La déclaration du chiffre d’affaires à l’URSSAF se fait mensuellement ou trimestriellement, selon votre choix initial, via le site autoentrepreneur.urssaf.fr. Les déclarations doivent être faites même si le CA est nul. Le paiement des cotisations sociales et de l’impôt sur le revenu (prélèvement libératoire) s’effectue simultanément.
L’auto-entrepreneur peut-il déduire ses charges professionnelles ?
Non, l’auto-entrepreneur ne peut pas déduire ses charges réelles (loyer, fournitures, etc.). Le régime micro-social et micro-fiscal applique un abattement forfaitaire sur le chiffre d’affaires pour déterminer le revenu imposable. Cet abattement est de 71% pour la vente, 50% pour les services BIC, et 34% pour les services BNC.
Quels sont les risques en cas de non-respect des obligations comptables ?
Le non-respect des obligations comptables peut entraîner des sanctions. Cela inclut des pénalités de retard pour les déclarations URSSAF (majorations de 5% par mois) ou fiscales. En cas de contrôle, l’absence de tenue de livre ou de factures conformes peut aboutir à un redressement fiscal et social important, avec des amendes.
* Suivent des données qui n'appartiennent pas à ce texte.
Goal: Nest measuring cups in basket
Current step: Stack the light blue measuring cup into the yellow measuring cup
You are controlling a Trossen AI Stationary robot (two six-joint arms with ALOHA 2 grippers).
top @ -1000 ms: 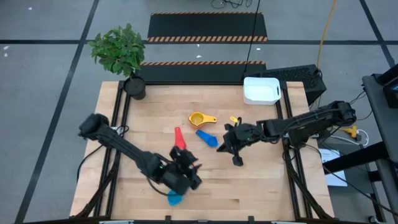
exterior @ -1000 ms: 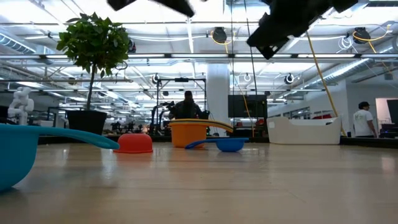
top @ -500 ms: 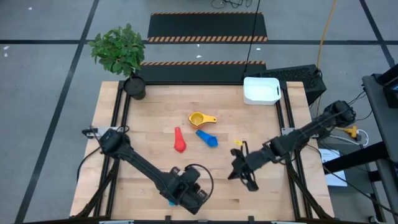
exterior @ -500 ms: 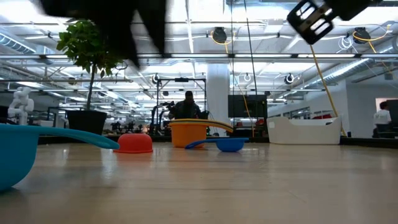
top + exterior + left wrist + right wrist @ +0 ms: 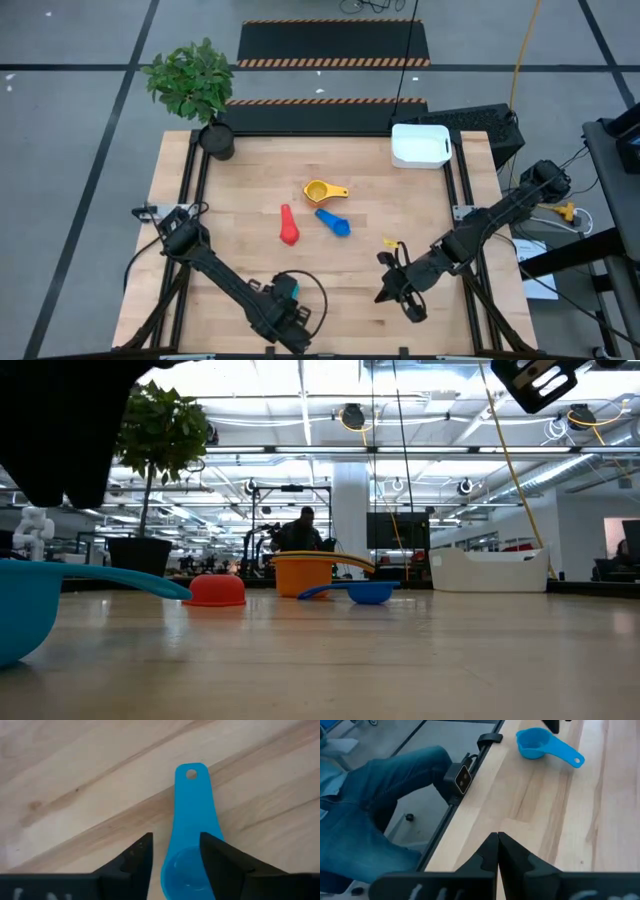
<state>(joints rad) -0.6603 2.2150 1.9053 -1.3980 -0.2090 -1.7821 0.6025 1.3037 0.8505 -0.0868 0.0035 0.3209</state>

Quand est-il conseillé de passer du régime auto-entrepreneur au régime réel ?
Il est conseillé de passer au régime réel lorsque vos charges réelles dépassent largement l’abattement forfaitaire de l’auto-entreprise (34%, 50% ou 71%). Si votre activité génère de gros investissements ou des frais importants, le régime réel permet de déduire ces charges, ce qui peut réduire significativement votre bénéfice imposable.
Faut-il obligatoirement un compte bancaire dédié à l’activité professionnelle ?
Oui, un compte bancaire dédié est obligatoire pour les auto-entrepreneurs dont le chiffre d’affaires annuel dépasse 10 000€ pendant deux années civiles consécutives. Ce compte peut être un compte courant classique séparé de vos finances personnelles, ou un compte professionnel. C’est essentiel pour la traçabilité et la gestion.
Quels outils peuvent aider à simplifier la comptabilité d’un auto-entrepreneur ?
De nombreux outils numériques simplifient la comptabilité auto-entrepreneur. Des logiciels comme Freebe, Indy ou Abby permettent de gérer la facturation, le suivi des recettes et dépenses, et même les déclarations URSSAF. Ils automatisent une partie des tâches administratives, offrant un gain de temps et une conformité accrue.
Les informations de cet article sont fournies à titre informatif. En cas de doute sur vos obligations comptables et fiscales, consultez un expert-comptable ou l’administration fiscale.